В общественной жизни особенно выделилась звезда Гены Чемоданова. Среди расплодившихся как грибы, независимых газет и журналов созданное им издательство "Свободное слово" и журнал "Новая родина" быстро пошли в гору, открывая подряд всю запрещенную литературу, иностранную и русского Зарубежья, в том числе диссидентскую. Охранители с ужасом воспринимали открывшиеся потоки запрещенных книг из-за границы.
В новом нарождавшемся телевидении выделялся голос моего друга Валерки Тамарина, который залихватски задирал охранителей старого.

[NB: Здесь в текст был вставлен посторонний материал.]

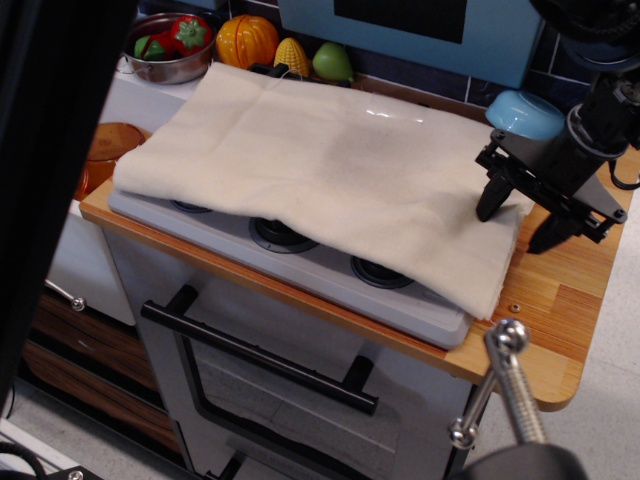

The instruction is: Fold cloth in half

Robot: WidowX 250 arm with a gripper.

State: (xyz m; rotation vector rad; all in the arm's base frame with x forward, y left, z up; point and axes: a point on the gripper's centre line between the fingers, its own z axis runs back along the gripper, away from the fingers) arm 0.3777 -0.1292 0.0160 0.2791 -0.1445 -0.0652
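Observation:
The cream cloth (320, 170) lies spread over the grey stovetop (300, 260), its right edge hanging toward the wooden counter. My black gripper (520, 226) is at the cloth's right edge, open. Its left finger (488, 200) rests on or just above the cloth near the far right corner; its right finger (555, 230) is over the bare wood beside the cloth. Nothing is between the fingers that I can see as held.
A blue bowl (528, 112) sits behind the gripper. A metal bowl with toy vegetables (170, 45), an orange pumpkin (246, 40), corn and a green fruit line the back. Orange bowls (100, 150) lie in the sink at left. A dark blurred object (50, 150) covers the left side.

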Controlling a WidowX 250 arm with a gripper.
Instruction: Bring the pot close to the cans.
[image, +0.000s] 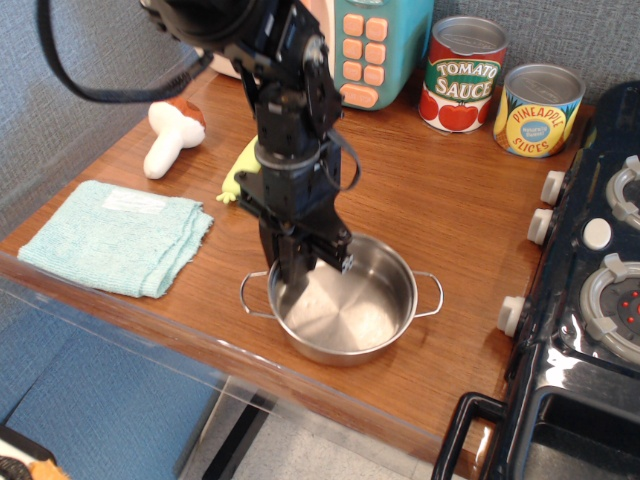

Их сподвижник Толя Квитко, ставший известным критиком, кого теперь звали "железным хромцом", предостерегал новую власть: аппарат уже не тот, что в командное время, может начать реформы для себя, взяв в свои руки госсобственность. Создается жесткая корпорация аппарата, система бюрократизированного рынка. Рынок должностей и привилегий. Нет у нас субъекта вне аппарата. История предоставляет возможность аппарату продлить свою власть, и возможна фашизация социализма.
Новые гуманисты считали, что Запад и Восток – не две вечные противостоящие стороны состояния человечества, а дело в вере и неверии, и если преодолеть барьер неверия в человека, то две стороны станут едиными. Вера в человека – это самое трудное для людей.
В спорах о пути развития страны они утверждали, по философу Фукуяме, что государство не должно исповедовать идеологию, которая может заставить его достигать грандиозных глобальных целей, деидеологическая страна стремится освободиться от всеобъемлющих целей в пользу ограниченных, необходимых. Ибо нет объективного «национального интереса», его не определить. Реальные национальные интересы существуют, но минимальны и не решающие при определении внешней политики. Государство имеет определенный набор постоянных интересов, определяемых географическим положением и внешним окружением. Но в современном мире это узко и не определяет больше части внешнеполитических приоритетов. Национальные интересы не являются решающими для национальной безопасности, так как произошли социальные изменения и технологический прогресс понизил значимость географии и ресурсов.